# Sick German Blue Ram - Help Urgently Needed



## mark4785 (11 Jul 2011)

Hi,

I introduced a female GBR to my aquarium about 2 months ago and after she spawns the male I paired her with eats all of the eggs she lays and then becomes quite aggressive towards her. While the eggs are visible, they get a long very well and the female actually shows more aggression towards the male.

Typically he will swim after her very quickly and chase her to the back of the aquarium. She started to hide behind a rock and lose her colours and each time she dared to come out she was chased back behind the rock by the male. Due to this, it was very hard to get her to eat anything so I have transferred her into a separate community aquarium.

At the moment she is spitting her flake food out (which she normally enjoyed) and she has a white spot on her head which I am unable to distinguish from other ailments. Here are some pics of the white spot:

1: 







2: 





3:





The most concerning thing about the spot is that it sinks very slightly into the GBR's head. I have transferred the GBR to a 20 litre quarantine tank and I am treating the water with Waterlife Myaxin as though the spot is some sort of bacterial infection.

IMO, the spot doesn't resemble hole in the head of fungus but why is the spot sinking ever so slightly into the skin?


Thank you,

Mark.


----------



## howanic (12 Jul 2011)

sorry to hear about your GBR. I can't really offer any advice, I think you are doing all you can. 

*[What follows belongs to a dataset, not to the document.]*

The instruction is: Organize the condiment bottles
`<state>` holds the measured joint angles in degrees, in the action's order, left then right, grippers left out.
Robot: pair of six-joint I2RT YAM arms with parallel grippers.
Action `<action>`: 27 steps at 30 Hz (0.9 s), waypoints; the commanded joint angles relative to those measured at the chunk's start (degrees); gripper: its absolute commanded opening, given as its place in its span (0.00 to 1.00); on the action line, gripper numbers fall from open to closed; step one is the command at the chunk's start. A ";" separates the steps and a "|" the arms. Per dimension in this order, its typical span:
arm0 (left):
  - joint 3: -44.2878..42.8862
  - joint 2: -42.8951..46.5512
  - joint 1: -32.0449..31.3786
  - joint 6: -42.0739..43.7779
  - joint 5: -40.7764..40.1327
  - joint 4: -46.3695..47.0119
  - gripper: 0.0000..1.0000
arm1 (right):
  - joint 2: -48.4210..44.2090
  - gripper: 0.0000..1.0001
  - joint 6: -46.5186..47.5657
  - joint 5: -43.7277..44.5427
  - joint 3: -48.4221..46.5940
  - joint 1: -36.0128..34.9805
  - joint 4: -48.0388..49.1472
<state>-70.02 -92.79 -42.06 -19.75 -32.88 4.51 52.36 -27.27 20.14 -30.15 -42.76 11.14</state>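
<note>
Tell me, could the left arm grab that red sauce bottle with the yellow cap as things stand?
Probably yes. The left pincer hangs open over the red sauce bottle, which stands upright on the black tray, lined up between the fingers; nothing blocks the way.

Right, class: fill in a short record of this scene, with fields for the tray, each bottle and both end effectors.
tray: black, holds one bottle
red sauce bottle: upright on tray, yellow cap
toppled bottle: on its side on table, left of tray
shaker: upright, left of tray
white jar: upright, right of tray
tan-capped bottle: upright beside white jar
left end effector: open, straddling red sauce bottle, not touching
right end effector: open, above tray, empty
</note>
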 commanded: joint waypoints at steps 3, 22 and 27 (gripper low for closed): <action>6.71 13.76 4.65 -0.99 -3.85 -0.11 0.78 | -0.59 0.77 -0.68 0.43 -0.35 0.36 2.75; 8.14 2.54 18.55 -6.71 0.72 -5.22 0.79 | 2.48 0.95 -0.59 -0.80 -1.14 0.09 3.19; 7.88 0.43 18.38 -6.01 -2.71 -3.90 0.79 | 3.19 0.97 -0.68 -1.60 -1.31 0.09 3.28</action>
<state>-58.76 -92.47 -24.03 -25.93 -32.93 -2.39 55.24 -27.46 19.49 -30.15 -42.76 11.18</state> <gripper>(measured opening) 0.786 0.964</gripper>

i too have experienced this aggression with GBR and other dwarf cichlids. I had one chase the female completely out of the tank. I have a male krib atm that is chasing the female. I think it happens when one is ready to spawn again and the other is not. They seem to get their mojo's out of sync. Ideally you have a large tank so the female can get away, but you can also plant heavily and add tither fish to maybe share some of the males attention.

The egg eating, although extremely frustrating, is common. Probably they either just need more practice or they don't feel safe enough. Providing the female pulls through, just leave them at it and hopefully with time they will get the hang of it.

Can you get the female to eat live food, if she is spitting flake now? 

Also could the spot be an ulcer?

Hope you have caught whatever it is in time


----------



## Fred Dulley (12 Jul 2011)

I agree about the aggression towards her from the male. Stress not good.
The white mark on her head looks like a bite. Best thing to do is keep water clean and try prevent an infection.
Not that it applies here but with GBRs, it's best to start on the right foot, and by that I mean getting them from a really good supplier. Best places are Germany, Holland and Czech. If the shop gets them from Middle_East or Singapore then they don't last long.


----------



## mark4785 (12 Jul 2011)

Fred Dulley said:
			
		

> I agree about the aggression towards her from the male. Stress not good.
> The white mark on her head looks like a bite. Best thing to do is keep water clean and try prevent an infection.
> Not that it applies here but with GBRs, it's best to start on the right foot, and by that I mean getting them from a really good supplier. Best places are Germany, Holland and Czech. If the shop gets them from Middle_East or Singapore then they don't last long.



Am I doing all I can by applying Myaxin anti-bacterial treatment? That should prevent an infection right?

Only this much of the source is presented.